16.5 gallon plastic tub with lid, resting on something to make water changes easier.

NO heaters

Java moss

Java fern

A lot of IAL

2-3 inches of water

The lid will be on top of the tub but there will be a small crack for mosquitos to lay their larvae.

*I will be leaving the father with them for about a month.


These will be resting outside on my deck. I will be planning my spawns with the weather...during a week with some thunder storms (bettas like rain). 

The reason I want to try this is because I was browsing some posts on another forum...some of the breeders were posting about our clean, sterile enviorment in the breeding tanks isn't natural....so I thought I'd test it out!


----------



## beat2020 (Dec 31, 2009)

Cool idea! 

I plan to set-up some outside tubs over the summer as well...


----------



## Creat (Dec 6, 2010)

Sweet sounds like fun Ive heard it creates less but stronger fry tell us how it works out for you I would love to know!


----------



## crowntail lover (Apr 25, 2009)

I was actually thinking about setting up a outdoor spawning tank over the summer as well. Wow... Thats strange.. lol


----------



## leeb62 (Oct 22, 2010)

Yep same here. My setup is probably one of those plastic swimming pools at wal-mart and figure out some way to divide them or get a small pools.

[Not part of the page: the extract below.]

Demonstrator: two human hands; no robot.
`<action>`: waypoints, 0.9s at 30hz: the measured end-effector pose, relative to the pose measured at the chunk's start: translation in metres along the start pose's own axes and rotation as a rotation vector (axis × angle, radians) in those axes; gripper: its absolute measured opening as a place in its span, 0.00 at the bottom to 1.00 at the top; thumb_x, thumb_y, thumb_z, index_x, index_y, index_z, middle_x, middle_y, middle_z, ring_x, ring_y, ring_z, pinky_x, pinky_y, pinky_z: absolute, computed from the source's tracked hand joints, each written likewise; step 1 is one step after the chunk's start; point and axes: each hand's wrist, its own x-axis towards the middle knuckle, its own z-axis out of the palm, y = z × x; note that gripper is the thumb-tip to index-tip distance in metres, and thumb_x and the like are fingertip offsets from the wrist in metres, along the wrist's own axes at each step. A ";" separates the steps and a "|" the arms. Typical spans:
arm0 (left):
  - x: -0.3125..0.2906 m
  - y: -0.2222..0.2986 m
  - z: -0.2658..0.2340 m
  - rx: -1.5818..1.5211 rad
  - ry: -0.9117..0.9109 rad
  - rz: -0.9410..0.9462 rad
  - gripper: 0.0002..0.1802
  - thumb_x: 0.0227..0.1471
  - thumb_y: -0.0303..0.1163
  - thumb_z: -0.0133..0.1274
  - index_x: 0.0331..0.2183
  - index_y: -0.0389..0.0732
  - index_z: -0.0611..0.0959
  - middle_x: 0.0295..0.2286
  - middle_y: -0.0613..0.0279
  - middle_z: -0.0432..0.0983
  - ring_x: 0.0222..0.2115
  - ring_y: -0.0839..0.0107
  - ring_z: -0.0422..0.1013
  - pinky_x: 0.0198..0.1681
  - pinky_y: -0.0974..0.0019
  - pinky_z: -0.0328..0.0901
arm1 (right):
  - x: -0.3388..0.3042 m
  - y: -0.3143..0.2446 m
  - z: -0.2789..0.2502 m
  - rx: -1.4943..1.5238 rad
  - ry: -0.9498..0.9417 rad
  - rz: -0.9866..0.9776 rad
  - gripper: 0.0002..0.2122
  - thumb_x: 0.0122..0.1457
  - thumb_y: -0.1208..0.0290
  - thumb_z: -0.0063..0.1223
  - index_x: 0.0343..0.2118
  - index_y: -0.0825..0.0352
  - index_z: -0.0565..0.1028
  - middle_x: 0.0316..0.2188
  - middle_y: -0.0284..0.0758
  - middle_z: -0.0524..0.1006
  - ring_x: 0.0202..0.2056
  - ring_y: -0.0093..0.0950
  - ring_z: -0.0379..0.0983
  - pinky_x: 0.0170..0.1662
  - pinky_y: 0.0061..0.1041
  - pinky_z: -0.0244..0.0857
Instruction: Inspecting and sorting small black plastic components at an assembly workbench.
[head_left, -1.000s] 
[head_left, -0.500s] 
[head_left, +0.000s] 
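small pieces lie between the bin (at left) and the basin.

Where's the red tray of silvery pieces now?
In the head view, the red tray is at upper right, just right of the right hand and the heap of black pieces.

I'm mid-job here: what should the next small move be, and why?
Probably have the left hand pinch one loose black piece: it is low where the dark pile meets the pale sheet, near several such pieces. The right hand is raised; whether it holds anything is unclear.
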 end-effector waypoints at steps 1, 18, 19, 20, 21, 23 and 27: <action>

Then just put the female and male in there with some plants and let natural set its course.


----------



## MrVampire181 (May 12, 2009)

I would use the kiddy pool idea but the air here is dry and young bettas need humid air for protecting their labyrinth...hence the lid 

I really can't wait for summer now!


----------



## indjo (Jun 6, 2010)

For all natural outdoor, I suggest setting up tanks once winter is over, give it about a month (longer better) to age and have tiny critters in them, then condition breeding pair.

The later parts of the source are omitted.